7.  Network Virtualization Authority (NVA)

   Before sending traffic to and receiving traffic from a virtual
   network, an NVE must obtain the information needed to build its
   internal forwarding tables and state as listed in Section 4.3.  An
   NVE can obtain such information from a Network Virtualization
   Authority (NVA).

   The NVA is the entity that is expected to provide address mapping and
   other information to NVEs.  NVEs can interact with an NVA to obtain
   any required information they need in order to properly forward
   traffic on behalf of tenants.  The term "NVA" refers to the overall
   system, without regard to its scope or how it is implemented.

7.1.  How an NVA Obtains Information

   There are two primary ways in which an NVA can obtain the address
   dissemination information it manages: from the VM orchestration
   system and/or directly from the NVEs themselves.

   On virtualized systems, the NVA may be able to obtain the address-
   mapping information associated with VMs from the VM orchestration
   system itself.  If the VM orchestration system contains a master
   database for all the virtualization information, having the NVA
   obtain information directly from the orchestration system would be a
   natural approach.  Indeed, the NVA could effectively be co-located
   with the VM orchestration system itself.  In such systems, the VM
   orchestration system communicates with the NVE indirectly through the
   hypervisor.





Black, et al.                 Informational                    [Page 21]
^L
RFC 8014                    NVO3 Architecture              December 2016


   However, as described in Section 4, not all NVEs are associated with
   hypervisors.  In such cases, NVAs cannot leverage VM orchestration
   protocols to interact with an NVE and will instead need to peer
   directly with them.  By peering directly with an NVE, NVAs can obtain
   information about the TSs connected to that NVE and can distribute
   information to the NVE about the VNs those TSs are associated with.
   For example, whenever a Tenant System attaches to an NVE, that NVE
   would notify the NVA that the TS is now associated with that NVE.
   Likewise, when a TS detaches from an NVE, that NVE would inform the
   NVA.  By communicating directly with NVEs, both the NVA and the NVE
   are able to maintain up-to-date information about all active tenants
   and the NVEs to which they are attached.

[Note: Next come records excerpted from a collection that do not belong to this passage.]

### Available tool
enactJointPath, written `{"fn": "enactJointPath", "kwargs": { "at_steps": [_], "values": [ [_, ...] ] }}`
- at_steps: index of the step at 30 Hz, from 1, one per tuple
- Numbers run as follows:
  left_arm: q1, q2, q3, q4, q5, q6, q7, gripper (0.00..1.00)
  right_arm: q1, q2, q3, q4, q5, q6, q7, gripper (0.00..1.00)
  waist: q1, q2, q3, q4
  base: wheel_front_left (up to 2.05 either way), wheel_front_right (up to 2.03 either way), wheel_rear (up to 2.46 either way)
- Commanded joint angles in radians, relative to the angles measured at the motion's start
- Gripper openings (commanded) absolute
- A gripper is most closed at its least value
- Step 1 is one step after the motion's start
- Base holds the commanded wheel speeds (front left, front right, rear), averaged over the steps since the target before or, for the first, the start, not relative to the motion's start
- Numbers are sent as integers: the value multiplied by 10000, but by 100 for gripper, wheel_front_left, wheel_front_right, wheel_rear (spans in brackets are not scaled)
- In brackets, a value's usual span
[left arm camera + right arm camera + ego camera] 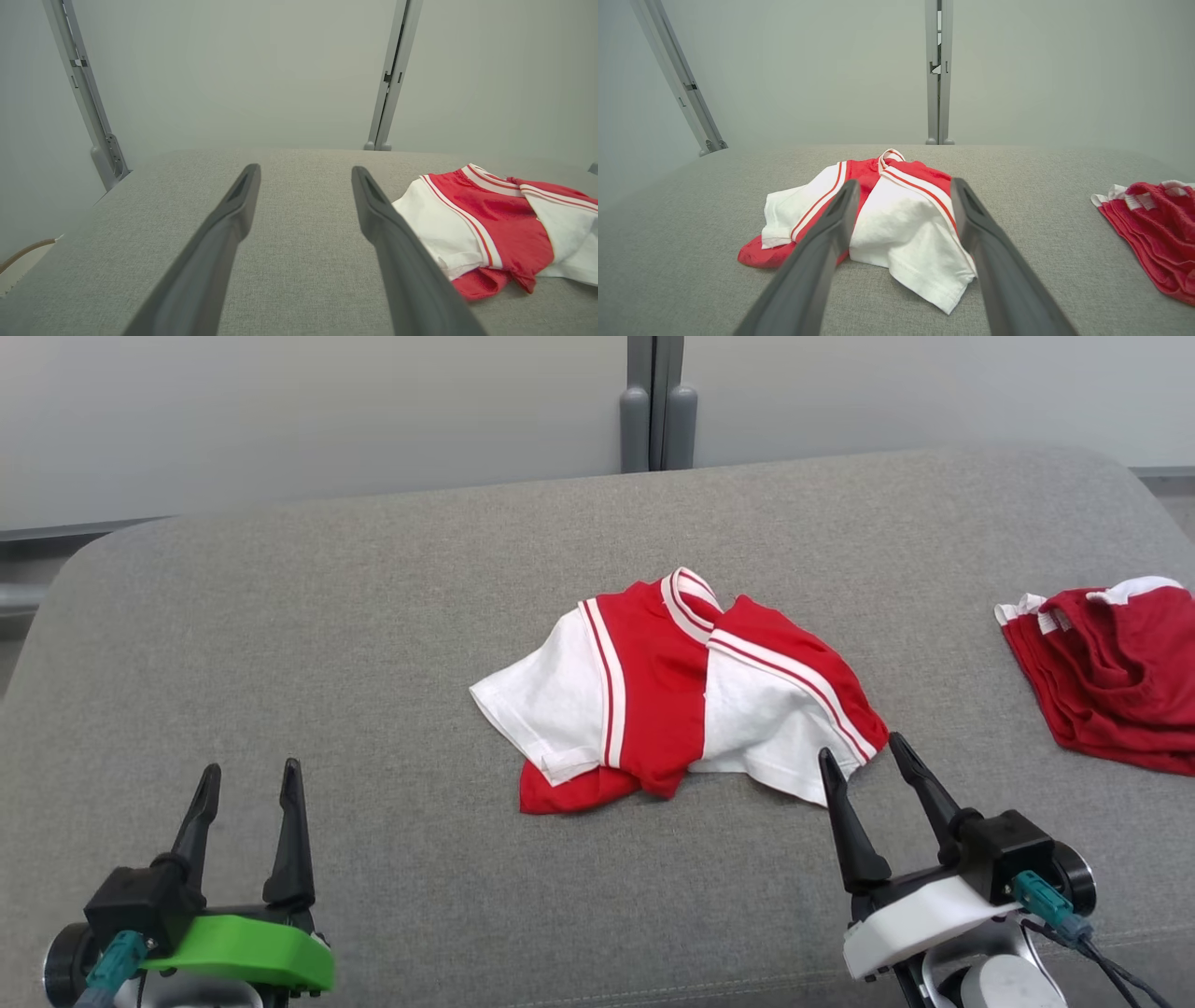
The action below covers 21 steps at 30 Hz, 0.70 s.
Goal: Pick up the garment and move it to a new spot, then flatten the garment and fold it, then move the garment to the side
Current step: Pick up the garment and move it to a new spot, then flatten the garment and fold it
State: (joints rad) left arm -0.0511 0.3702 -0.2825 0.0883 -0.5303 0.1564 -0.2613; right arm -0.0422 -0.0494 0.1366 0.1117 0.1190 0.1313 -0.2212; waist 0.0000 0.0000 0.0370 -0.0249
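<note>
A: Near edge first. What is the left gripper (252, 765) doing?

B: It is sitting at the near left of the grey surface (373, 644), with its fingers standing apart and nothing between them. Its wrist view is showing bare grey covering between the two fingers, and the garment off to its right.

A: And the right gripper (862, 746)?

B: It is hovering at the near right, with its fingers spread wide and holding nothing. Its tips are pointing at the near right corner of the garment (672, 695), just beside the white sleeve hem. I cannot tell whether they are touching it.

A: Where is the garment lying?

B: It is lying crumpled around the middle of the surface, well apart from the left gripper. It is showing white panels, red panels and red-and-white striped trim. A red fold is poking out at its near left edge and a striped band is bunching up at the far side.

A: Anything further out?

B: A second, darker red piece of clothing (1111, 672) is lying bunched at the right edge of the surface, apart from the first. Beyond the far edge a pale wall (280, 411) is standing, with a grey post (658, 411) rising behind the middle.
</note>
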Motion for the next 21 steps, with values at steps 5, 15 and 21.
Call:
{"fn": "enactJointPath", "kwargs": {
  "at_steps": [5,15,21],
  "values": [
    [533,65,-34,32,-36,76,-8,100,449,-26,-33,-281,-74,-11,217,100,0,0,-400,21,0,0,0],
    [492,94,-110,67,-21,96,4,100,561,-25,-69,-504,-74,-11,371,100,0,0,-377,99,0,0,0],
    [326,77,-158,19,-16,139,65,100,474,-42,-78,-481,-110,-11,505,100,0,0,-252,219,0,0,0]
  ]
}}
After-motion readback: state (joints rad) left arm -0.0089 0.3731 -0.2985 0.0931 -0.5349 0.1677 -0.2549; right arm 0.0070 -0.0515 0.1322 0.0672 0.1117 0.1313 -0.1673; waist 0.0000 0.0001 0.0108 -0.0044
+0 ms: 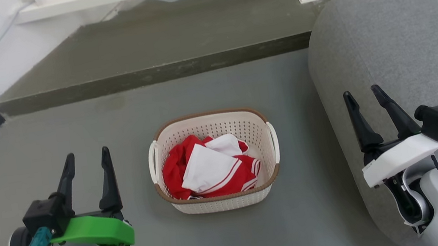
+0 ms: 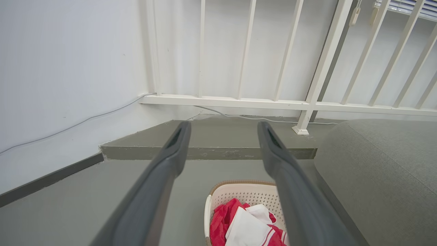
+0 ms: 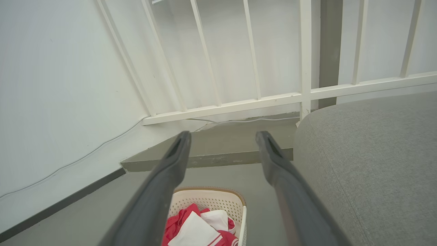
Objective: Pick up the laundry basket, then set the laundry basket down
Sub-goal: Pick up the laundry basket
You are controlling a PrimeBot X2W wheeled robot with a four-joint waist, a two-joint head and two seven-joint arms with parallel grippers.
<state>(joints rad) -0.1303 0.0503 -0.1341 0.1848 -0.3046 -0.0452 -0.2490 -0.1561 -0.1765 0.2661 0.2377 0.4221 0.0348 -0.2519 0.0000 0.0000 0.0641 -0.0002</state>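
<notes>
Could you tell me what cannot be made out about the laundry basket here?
- Head view: floor of the laundry basket, under red and white clothes.
- Left wrist view: its near half, cut by the bottom edge; right side behind the left gripper.
- Right wrist view: left side behind the right gripper.

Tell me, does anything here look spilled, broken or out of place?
Nothing stands out. The laundry basket stands upright on the floor, with the crumpled red and white clothes all inside it. The left gripper and right gripper are open on either side, touching nothing.
</notes>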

7.2.  Internal NVA Architecture

   For reliability and fault tolerance reasons, an NVA would be
   implemented in a distributed or replicated manner without single
   points of failure.  How the NVA is implemented, however, is not
   important to an NVE so long as the NVA provides a consistent and
   well-defined interface to the NVE.  For example, an NVA could be
   implemented via database techniques whereby a server stores address-
   mapping information in a traditional (possibly replicated) database.
   Alternatively, an NVA could be implemented in a distributed fashion
   using an existing (or modified) routing protocol to maintain and
   distribute mappings.  So long as there is a clear interface between
   the NVE and NVA, how an NVA is architected and implemented is not
   important to an NVE.

   A number of architectural approaches could be used to implement NVAs
   themselves.  NVAs manage address bindings and distribute them to
   where they need to go.  One approach would be to use the Border
   Gateway Protocol (BGP) [RFC4364] (possibly with extensions) and route
   reflectors.  Another approach could use a transaction-based database
   model with replicated servers.  Because the implementation details
   are local to an NVA, there is no need to pick exactly one solution
   technology, so long as the external interfaces to the NVEs (and
   remote NVAs) are sufficiently well defined to achieve
   interoperability.

7.3.  NVA External Interface

   Conceptually, from the perspective of an NVE, an NVA is a single
   entity.  An NVE interacts with the NVA, and it is the NVA's
   responsibility to ensure that interactions between the NVE and NVA
   result in consistent behavior across the NVA and all other NVEs using
   the same NVA.  Because an NVA is built from multiple internal
   components, an NVA will have to ensure that information flows to all
   internal NVA components appropriately.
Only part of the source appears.